What is needed is a word-for-word copy of the listing below, without pictures.
RAW DATA START
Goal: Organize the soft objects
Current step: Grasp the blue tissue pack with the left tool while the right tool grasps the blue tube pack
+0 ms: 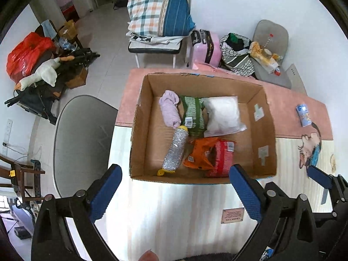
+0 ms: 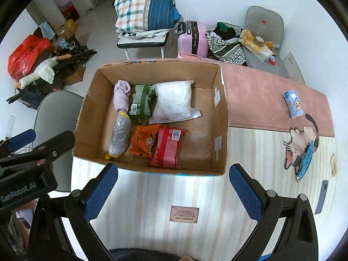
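White walls and a pale tiled floor are being shown behind a table that is being covered by a striped mat with a pink band and a cat picture. An open cardboard box is being carried by the table. Six soft things are being held inside it: a lilac rolled cloth at the far left, a green packet just beside it, and a white pillow pack touching the green packet. Nearer the camera, a silver sparkly roll with yellow ends is being laid lengthwise, with an orange packet and a red packet beside it, the red one overlapping the orange. A small blue tissue pack is being left on the pink band, well apart from the box.

The left gripper is being held above the near edge of the box, its blue-padded jaws spread wide and nothing being gripped. The right gripper is being held likewise over the mat just before the box, jaws wide apart and empty. A quilt bundle is being kept on a bench behind, and a pink suitcase beside it.
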A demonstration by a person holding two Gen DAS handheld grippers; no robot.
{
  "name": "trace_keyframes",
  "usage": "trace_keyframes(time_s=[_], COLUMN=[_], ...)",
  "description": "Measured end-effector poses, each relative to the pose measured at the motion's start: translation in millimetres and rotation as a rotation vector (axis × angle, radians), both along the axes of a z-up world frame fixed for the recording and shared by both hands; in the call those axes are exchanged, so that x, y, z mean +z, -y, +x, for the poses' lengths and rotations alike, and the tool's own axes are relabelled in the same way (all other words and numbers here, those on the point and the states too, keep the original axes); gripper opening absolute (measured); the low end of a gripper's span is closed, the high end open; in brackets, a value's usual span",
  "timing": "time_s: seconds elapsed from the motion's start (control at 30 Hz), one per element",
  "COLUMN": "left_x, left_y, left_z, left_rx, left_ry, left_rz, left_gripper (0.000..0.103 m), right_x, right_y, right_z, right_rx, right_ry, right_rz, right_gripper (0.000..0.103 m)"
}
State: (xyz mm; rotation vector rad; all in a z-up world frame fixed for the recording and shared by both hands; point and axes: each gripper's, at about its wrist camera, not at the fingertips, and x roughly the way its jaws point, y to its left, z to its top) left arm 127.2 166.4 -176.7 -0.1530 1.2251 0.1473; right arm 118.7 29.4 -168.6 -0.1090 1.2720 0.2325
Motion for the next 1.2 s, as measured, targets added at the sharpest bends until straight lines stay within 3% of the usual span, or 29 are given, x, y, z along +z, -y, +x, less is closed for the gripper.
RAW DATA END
# EXPECTED ANSWER
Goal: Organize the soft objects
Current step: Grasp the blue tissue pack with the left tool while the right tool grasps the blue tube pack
+0 ms: 
+0 ms: 
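White walls and a pale tiled floor are being shown behind a table that is being covered by a striped mat with a pink band and a cat picture. An open cardboard box is being carried by the table. Six soft things are being held inside it: a lilac rolled cloth at the far left, a green packet just beside it, and a white pillow pack touching the green packet. Nearer the camera, a silver sparkly roll with yellow ends is being laid lengthwise, with an orange packet and a red packet beside it, the red one overlapping the orange. A small blue tissue pack is being left on the pink band, well apart from the box.

The left gripper is being held above the near edge of the box, its blue-padded jaws spread wide and nothing being gripped. The right gripper is being held likewise over the mat just before the box, jaws wide apart and empty. A quilt bundle is being kept on a bench behind, and a pink suitcase beside it.
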A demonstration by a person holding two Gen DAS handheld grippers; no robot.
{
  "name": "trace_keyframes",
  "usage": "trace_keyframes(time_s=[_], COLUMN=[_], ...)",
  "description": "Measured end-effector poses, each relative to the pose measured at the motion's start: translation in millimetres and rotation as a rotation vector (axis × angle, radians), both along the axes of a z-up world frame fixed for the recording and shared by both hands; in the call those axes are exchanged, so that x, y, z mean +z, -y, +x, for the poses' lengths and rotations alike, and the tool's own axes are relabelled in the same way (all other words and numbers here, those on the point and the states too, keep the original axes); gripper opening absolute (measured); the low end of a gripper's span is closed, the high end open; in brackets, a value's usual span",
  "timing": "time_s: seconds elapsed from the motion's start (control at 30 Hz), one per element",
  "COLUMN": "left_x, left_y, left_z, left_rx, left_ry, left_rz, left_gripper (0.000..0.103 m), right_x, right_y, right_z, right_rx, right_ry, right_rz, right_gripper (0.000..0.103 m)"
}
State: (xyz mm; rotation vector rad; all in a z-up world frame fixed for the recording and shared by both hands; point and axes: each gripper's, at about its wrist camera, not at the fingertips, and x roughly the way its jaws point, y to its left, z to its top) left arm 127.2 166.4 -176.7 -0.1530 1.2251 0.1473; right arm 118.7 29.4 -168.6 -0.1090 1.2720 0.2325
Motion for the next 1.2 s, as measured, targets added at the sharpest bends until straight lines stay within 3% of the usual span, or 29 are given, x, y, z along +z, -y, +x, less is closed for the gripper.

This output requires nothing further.